[PATCH] staging: lustre: check result of register_shrinker

Dan Carpenter dan.carpenter at oracle.com
Mon Dec 4 19:16:31 UTC 2017


On Mon, Dec 04, 2017 at 09:42:12PM +0300, Aliaksei Karaliou wrote:
> On 12/04/2017 11:40 AM, Dan Carpenter wrote:
> > On Sun, Dec 03, 2017 at 07:59:07PM +0300, ak wrote:
> > > Thank you for your extensive comments.
> > > 
> > > I've also thought about adding more protection into unregister_shrinker(),
> > > but not sure how to properly organize the patch set, because there will be
> > > three patches:
> > >      * change in mm/vmscan that adds protection and sanitizer.
> > >      * fixed change for Lustre driver
> > >      * there also two explicit usages of shrinker->nr_deferred in drivers -
> > >         good idea to fix too.
> > > All patches have different lists of maintainers, and second and third depend
> > > on first one. And I don't like to send them separately.
> > > So, I'm going to at least prepend this patch with mm/vmscan one.
> > Fix the style for the Lustre patch and resend.  Then patch
> > unregister_shrinker().  Then remove the checks.
> > 
> > The unregister_shrinker() changes seem like a good idea, but I haven't
> > really looked at it.  It might be more involved than it seems.
> > 
> > regards,
> > dan carpenter
> Thanks for the comments too.
> I'll send patch with accumulated fixes.
> > >   }
> > > diff --git a/drivers/staging/lustre/lustre/obdclass/lu_object.c b/drivers/staging/lustre/lustre/obdclass/lu_object.c
> > > index b938a3f9d50a..9e0256ca2079 100644
> > > --- a/drivers/staging/lustre/lustre/obdclass/lu_object.c
> > > +++ b/drivers/staging/lustre/lustre/obdclass/lu_object.c
> > > @@ -1951,7 +1951,7 @@ int lu_global_init(void)
> > >   	 * inode, one for ea.
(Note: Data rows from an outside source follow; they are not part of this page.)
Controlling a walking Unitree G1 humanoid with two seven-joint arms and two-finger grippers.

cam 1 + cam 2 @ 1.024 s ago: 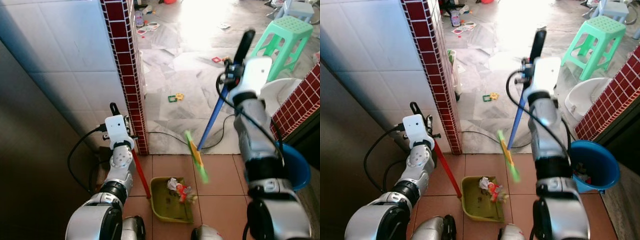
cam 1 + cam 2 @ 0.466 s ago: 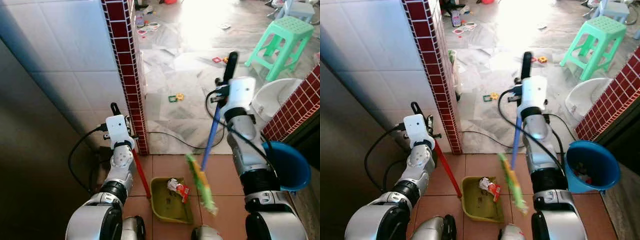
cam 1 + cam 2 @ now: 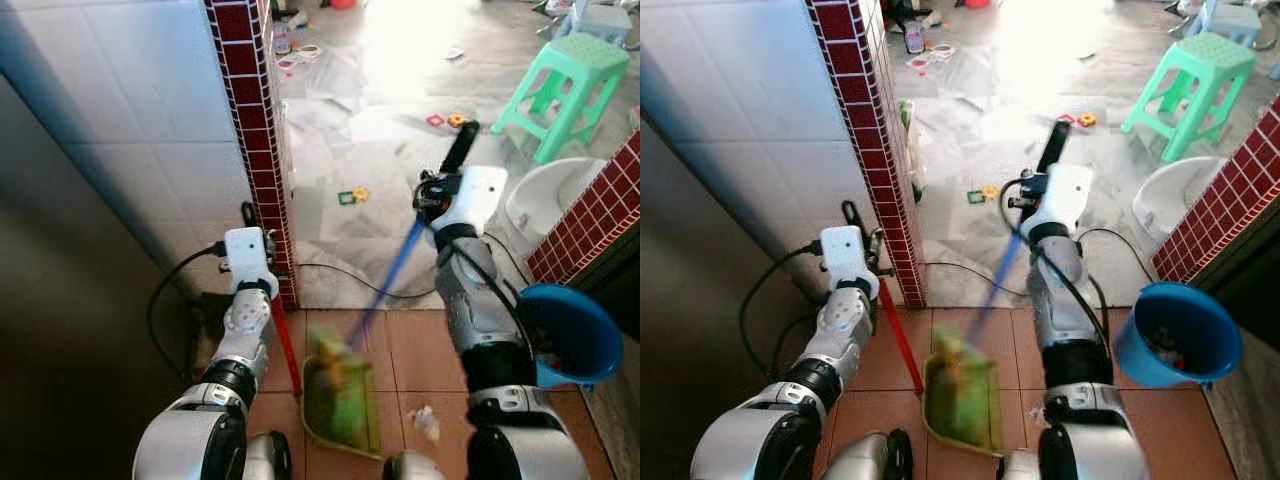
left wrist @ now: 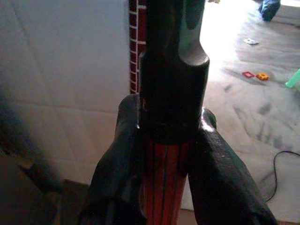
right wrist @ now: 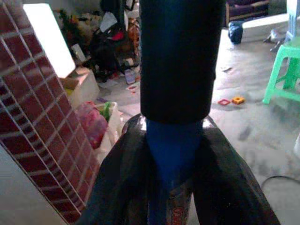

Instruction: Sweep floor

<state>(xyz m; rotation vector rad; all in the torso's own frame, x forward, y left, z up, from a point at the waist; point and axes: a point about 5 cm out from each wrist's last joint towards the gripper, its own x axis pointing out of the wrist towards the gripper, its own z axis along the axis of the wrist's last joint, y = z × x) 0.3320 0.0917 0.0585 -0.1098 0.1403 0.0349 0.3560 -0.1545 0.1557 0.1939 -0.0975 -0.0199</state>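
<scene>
My left gripper (image 3: 250, 222) is shut on the red handle (image 3: 286, 350) of a yellow-green dustpan (image 3: 345, 412) that rests on the terracotta tiles by the pillar. In the left wrist view its fingers (image 4: 117, 159) clamp the red shaft below a black grip. My right gripper (image 3: 442, 192) is shut on the blue broom handle (image 3: 392, 272). The broom's green head (image 3: 330, 352) is blurred, right over the dustpan's mouth, hiding what lies inside. A crumpled scrap of litter (image 3: 426, 422) lies on the tiles to the right of the dustpan.
A red-tiled pillar (image 3: 252, 120) and white wall stand at the left. A blue bucket (image 3: 572, 335) sits at the right beside a low red-tiled wall (image 3: 590, 215) and white basin (image 3: 540, 195). A black cable (image 3: 335, 270), small toys (image 3: 350, 195) and a green stool (image 3: 575, 70) lie beyond.
The broom head has swung down and left, from beside the dustpan to over its mouth. My right gripper has dropped lower. A scrap now lies on the tiles right of the dustpan.
</scene>
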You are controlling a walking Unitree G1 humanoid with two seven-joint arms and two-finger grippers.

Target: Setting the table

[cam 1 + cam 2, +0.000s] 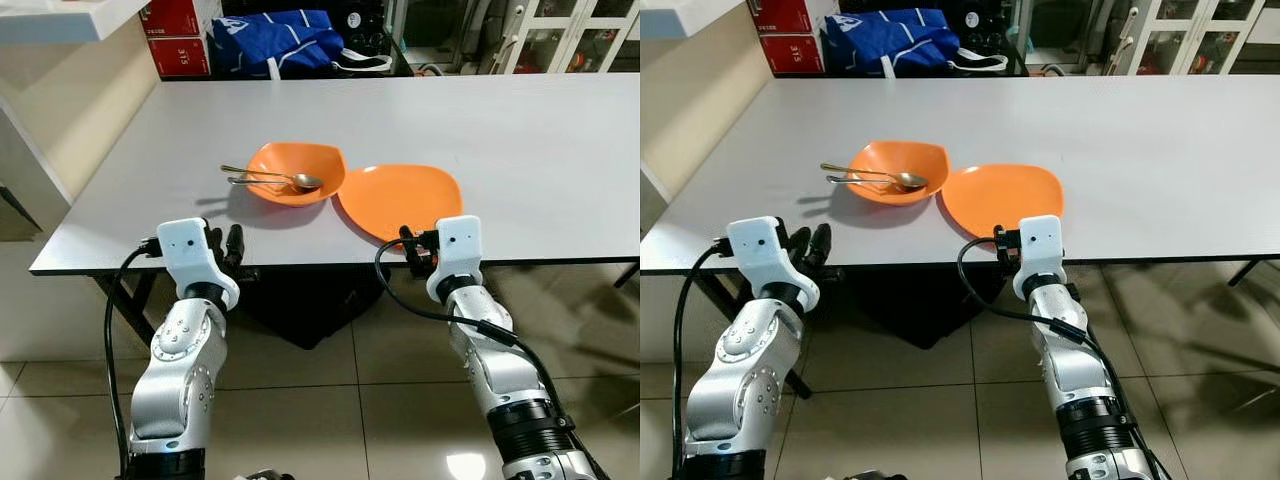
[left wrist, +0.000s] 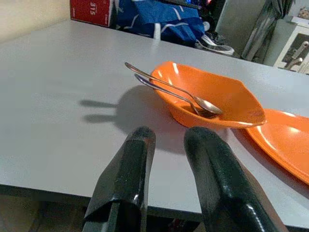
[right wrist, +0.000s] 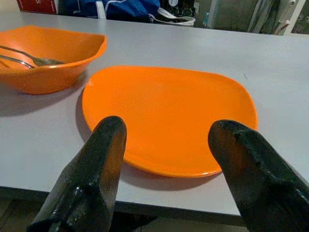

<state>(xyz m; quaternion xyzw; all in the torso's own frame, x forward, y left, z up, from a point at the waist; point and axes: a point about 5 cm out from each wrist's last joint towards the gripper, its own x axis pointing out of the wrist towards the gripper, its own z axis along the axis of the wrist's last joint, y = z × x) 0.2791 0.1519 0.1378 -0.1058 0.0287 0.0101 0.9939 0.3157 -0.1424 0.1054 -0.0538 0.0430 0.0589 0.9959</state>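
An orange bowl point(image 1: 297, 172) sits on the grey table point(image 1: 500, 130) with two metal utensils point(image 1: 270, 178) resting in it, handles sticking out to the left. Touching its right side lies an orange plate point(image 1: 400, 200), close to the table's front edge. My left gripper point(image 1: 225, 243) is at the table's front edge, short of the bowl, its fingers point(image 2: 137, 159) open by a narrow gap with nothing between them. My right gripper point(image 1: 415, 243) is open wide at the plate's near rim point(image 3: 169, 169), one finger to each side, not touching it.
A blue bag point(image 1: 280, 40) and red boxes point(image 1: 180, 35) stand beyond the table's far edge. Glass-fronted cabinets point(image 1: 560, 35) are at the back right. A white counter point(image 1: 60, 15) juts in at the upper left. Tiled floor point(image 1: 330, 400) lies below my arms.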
Unfortunately setting this high value results in
> > >   	 * lu_object/inode cache consuming all the memory.
> > >   	 */
> > > -	register_shrinker(&lu_site_shrinker);
> > > +	result = register_shrinker(&lu_site_shrinker);
> > There should be some error handling if the register fails.
> Yeah, I think so, but it seems that it is out of scope of this patch.
> The whole negative branch in the mainline kernel looks broken (IMHO).

No, it's not.  If you introduce new error paths, you're expected to make
them clean up instead of leaking resources.